TASK STATEMENT:
Everything from the line holding "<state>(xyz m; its" through the last line below must be repeated exactly, and nothing else.

INFORMATION SUPPLIED: Begin

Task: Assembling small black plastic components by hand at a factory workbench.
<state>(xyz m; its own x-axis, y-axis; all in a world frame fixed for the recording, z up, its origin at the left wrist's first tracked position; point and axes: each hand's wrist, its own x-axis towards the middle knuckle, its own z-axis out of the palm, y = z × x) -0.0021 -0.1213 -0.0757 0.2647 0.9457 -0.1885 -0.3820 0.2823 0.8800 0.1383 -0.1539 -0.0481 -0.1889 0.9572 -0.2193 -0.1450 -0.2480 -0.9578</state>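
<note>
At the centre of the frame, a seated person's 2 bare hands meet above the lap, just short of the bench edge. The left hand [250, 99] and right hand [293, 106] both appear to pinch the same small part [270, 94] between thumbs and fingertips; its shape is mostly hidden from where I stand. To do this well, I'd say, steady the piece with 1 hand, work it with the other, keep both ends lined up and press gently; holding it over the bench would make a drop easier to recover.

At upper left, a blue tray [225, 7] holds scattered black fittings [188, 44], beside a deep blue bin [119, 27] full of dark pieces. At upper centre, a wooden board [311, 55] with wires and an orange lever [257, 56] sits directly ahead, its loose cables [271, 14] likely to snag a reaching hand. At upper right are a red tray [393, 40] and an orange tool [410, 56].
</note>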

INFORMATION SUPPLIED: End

ANSWER SECTION:
<state>(xyz m; its own x-axis, y-axis; all in a world frame fixed for the recording, z up, its origin at the left wrist's first tracked position; point and axes: each hand's wrist, its own x-axis towards the middle knuckle, its own z-axis out of the palm, y = z × x) -0.0021 -0.1213 -0.0757 0.2647 0.9457 -0.1885 -0.3820 0.2823 0.8800 0.1383 -0.1539 -0.0481 -0.1889 0.9572 -0.2193 -0.1450 -0.2480 -0.9578</state>
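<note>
At the centre of the frame, a seated person's 2 bare hands meet above the lap, just short of the bench edge. The left hand [250, 99] and right hand [293, 106] both appear to pinch the same small part [270, 94] between thumbs and fingertips; its shape is mostly hidden from where I stand. To do this well, I'd say, steady the piece with 1 hand, work it with the other, keep both ends lined up and press gently; holding it over the bench would make a drop easier to recover.

At upper left, a blue tray [225, 7] holds scattered black fittings [188, 44], beside a deep blue bin [119, 27] full of dark pieces. At upper centre, a wooden board [311, 55] with wires and an orange lever [257, 56] sits directly ahead, its loose cables [271, 14] likely to snag a reaching hand. At upper right are a red tray [393, 40] and an orange tool [410, 56].
</note>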

The work on this exercise is complete.